J.P. Morgan analysts led by Adam Crisafulli in a report today show that S&P 500 returns in 2012 would be modest if you altered a few key factors. Removing the run-ups directly linked to activity by the US Federal Reserve and the European Central Bank (ECB), and factoring out Apple’s stock (AAPL) gain of 58%, the S&P 500 is up just 4% this year. They write:

Up just 4% YTD?  If you strip out the market’s big “central bank” days (+22 pts on 7/26 “bumblebee”, +26 pts on 7/27 bumblebee follow-through, +26 pts on 8/3 delayed reaction to ECB mtng, +29 pts after 9/6 ECB mtng, and +23 pts after 9/13 Fed meeting) and adjust for AAPL’s contribution (25 pts), the S&P is up 4% YTD.  So basically unless Draghi or Bernanke were screaming at you, you didn’t buy stocks and when you did it was just AAPL.

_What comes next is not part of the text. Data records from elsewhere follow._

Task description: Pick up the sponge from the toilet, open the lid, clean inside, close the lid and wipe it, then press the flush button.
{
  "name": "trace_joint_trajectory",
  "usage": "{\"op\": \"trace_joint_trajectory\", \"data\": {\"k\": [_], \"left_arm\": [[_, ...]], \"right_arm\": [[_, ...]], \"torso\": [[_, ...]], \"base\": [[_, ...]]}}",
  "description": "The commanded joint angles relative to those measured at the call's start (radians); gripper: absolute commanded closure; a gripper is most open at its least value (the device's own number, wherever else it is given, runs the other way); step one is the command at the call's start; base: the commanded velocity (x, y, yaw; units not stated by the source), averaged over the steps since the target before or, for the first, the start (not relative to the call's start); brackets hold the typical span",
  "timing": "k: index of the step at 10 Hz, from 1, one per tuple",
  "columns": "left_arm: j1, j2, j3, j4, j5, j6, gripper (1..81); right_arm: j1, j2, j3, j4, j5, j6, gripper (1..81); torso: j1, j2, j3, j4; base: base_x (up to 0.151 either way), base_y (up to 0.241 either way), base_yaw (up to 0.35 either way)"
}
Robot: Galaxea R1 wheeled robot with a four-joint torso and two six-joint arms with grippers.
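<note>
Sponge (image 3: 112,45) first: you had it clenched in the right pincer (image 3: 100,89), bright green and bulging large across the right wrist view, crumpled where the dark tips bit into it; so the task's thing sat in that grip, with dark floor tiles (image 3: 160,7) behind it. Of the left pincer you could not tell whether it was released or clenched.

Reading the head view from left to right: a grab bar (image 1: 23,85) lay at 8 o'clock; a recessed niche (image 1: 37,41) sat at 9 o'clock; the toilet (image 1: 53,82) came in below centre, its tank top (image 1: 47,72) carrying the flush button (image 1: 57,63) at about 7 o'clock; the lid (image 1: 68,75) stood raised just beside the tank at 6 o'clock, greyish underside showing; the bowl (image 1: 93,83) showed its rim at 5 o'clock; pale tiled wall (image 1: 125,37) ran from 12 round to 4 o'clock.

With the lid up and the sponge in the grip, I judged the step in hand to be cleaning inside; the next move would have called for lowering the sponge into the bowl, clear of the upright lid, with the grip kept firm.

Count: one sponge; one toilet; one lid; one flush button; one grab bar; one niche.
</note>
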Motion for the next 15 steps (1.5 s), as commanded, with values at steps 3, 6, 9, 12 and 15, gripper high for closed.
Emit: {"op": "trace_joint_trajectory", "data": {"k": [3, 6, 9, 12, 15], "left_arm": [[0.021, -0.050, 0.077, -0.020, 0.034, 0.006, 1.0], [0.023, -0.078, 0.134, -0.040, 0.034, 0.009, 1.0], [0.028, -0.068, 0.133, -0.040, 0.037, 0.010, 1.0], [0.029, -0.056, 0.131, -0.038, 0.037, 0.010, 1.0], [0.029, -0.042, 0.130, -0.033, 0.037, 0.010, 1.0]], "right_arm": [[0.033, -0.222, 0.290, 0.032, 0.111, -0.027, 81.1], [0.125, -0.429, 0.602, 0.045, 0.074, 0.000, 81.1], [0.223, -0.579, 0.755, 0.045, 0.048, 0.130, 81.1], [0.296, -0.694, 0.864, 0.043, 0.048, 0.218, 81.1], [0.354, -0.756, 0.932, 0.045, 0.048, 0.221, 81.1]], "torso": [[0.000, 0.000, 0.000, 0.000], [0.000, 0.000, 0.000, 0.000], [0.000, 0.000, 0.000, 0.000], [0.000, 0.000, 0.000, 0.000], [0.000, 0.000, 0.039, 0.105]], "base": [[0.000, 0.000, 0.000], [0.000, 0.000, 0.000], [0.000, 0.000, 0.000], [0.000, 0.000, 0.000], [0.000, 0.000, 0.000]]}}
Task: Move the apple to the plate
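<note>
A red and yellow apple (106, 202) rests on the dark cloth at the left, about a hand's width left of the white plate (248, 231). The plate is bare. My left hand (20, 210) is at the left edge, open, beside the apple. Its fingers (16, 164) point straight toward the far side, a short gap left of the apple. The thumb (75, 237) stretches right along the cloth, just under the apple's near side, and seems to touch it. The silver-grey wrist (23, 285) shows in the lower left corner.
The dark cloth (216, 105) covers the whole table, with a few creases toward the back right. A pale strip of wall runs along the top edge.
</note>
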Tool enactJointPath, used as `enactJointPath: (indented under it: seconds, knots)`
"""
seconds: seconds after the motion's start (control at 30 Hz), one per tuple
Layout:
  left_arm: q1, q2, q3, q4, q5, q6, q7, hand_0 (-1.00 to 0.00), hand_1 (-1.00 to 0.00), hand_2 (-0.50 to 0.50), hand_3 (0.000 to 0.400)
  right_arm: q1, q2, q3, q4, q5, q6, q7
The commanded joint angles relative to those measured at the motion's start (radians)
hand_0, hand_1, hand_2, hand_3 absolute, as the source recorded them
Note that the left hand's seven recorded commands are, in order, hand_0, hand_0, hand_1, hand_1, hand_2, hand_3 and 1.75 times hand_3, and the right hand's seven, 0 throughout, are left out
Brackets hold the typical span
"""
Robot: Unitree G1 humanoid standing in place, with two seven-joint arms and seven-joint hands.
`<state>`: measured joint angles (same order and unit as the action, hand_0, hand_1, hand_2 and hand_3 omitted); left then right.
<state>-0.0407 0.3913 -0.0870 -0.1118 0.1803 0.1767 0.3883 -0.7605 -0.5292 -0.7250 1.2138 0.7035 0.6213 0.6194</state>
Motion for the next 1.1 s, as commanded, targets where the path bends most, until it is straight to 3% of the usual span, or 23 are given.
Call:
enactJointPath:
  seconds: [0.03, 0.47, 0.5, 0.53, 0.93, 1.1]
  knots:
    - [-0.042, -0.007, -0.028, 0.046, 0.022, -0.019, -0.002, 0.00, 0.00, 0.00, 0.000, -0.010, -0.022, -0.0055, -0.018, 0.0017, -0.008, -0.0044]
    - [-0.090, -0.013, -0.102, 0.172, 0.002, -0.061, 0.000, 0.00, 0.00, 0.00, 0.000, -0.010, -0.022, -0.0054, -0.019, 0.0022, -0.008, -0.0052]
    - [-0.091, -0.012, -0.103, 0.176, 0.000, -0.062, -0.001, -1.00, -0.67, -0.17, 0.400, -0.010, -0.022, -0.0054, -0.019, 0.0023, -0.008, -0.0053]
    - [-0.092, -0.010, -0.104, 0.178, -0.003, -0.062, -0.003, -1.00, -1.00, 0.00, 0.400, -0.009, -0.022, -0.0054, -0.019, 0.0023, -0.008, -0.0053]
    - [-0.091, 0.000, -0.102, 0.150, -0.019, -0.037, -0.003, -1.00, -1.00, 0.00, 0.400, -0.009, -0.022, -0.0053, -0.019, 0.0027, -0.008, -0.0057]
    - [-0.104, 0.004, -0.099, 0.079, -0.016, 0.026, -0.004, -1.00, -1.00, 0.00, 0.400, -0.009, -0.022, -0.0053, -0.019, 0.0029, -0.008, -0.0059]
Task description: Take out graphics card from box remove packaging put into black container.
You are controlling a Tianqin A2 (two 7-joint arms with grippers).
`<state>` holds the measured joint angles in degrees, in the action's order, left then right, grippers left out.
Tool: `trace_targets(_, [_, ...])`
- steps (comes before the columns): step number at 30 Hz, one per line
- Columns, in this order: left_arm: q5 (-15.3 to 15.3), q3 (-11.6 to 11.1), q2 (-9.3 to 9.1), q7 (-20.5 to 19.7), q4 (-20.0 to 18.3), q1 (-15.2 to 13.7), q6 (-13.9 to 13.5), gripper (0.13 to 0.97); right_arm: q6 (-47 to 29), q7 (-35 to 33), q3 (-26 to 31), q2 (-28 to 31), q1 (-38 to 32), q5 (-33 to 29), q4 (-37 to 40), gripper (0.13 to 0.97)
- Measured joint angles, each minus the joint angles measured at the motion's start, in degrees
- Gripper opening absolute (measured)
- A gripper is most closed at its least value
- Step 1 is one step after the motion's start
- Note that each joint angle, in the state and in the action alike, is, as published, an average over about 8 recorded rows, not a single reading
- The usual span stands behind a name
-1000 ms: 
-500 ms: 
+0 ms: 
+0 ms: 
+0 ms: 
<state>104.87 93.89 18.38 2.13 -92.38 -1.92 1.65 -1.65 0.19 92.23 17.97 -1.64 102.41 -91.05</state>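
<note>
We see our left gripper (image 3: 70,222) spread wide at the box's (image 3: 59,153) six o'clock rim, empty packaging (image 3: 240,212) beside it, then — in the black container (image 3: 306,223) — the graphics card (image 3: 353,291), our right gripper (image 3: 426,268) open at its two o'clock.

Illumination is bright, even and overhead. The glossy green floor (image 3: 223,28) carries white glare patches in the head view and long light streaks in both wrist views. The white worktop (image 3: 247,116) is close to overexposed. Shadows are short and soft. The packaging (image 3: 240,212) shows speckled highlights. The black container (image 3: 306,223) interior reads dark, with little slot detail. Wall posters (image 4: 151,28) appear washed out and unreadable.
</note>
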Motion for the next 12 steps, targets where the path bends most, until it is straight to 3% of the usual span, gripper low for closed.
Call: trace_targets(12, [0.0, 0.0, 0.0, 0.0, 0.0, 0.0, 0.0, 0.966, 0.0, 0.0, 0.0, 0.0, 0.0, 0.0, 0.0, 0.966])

(The bumblebee reference above comes from a July 26 speech where ECB President Mario Draghi famously promised the ECB would “do whatever it takes to preserve the euro.” In the speech he also said, “The euro is like a bumblebee…it shouldn’t fly but instead it does.”)

We dug a little deeper into these numbers, essentially by looking at a few more moves in the index that occurred before July. The S&P 500 has only risen more than 20 points (adjusted for dividends and splits) on 10 days this year. JP Morgan mentions five. Three more could also be attributed to central bank action: The index rose 25 points on March 13, after the Fed’s Open Market Committee (FOMC) released a statement detailing a more upbeat view of the US economy. The index rose 30 points on June 6 after ECB President Mario Draghi talked of renewed financial risks and called on EU leaders to act. Finally, the S&P rose 33 points on June 29, just days before a highly anticipated FOMC meeting. So, adjusted for Apple and central banks, the S&P 500 has actually fallen over the last year.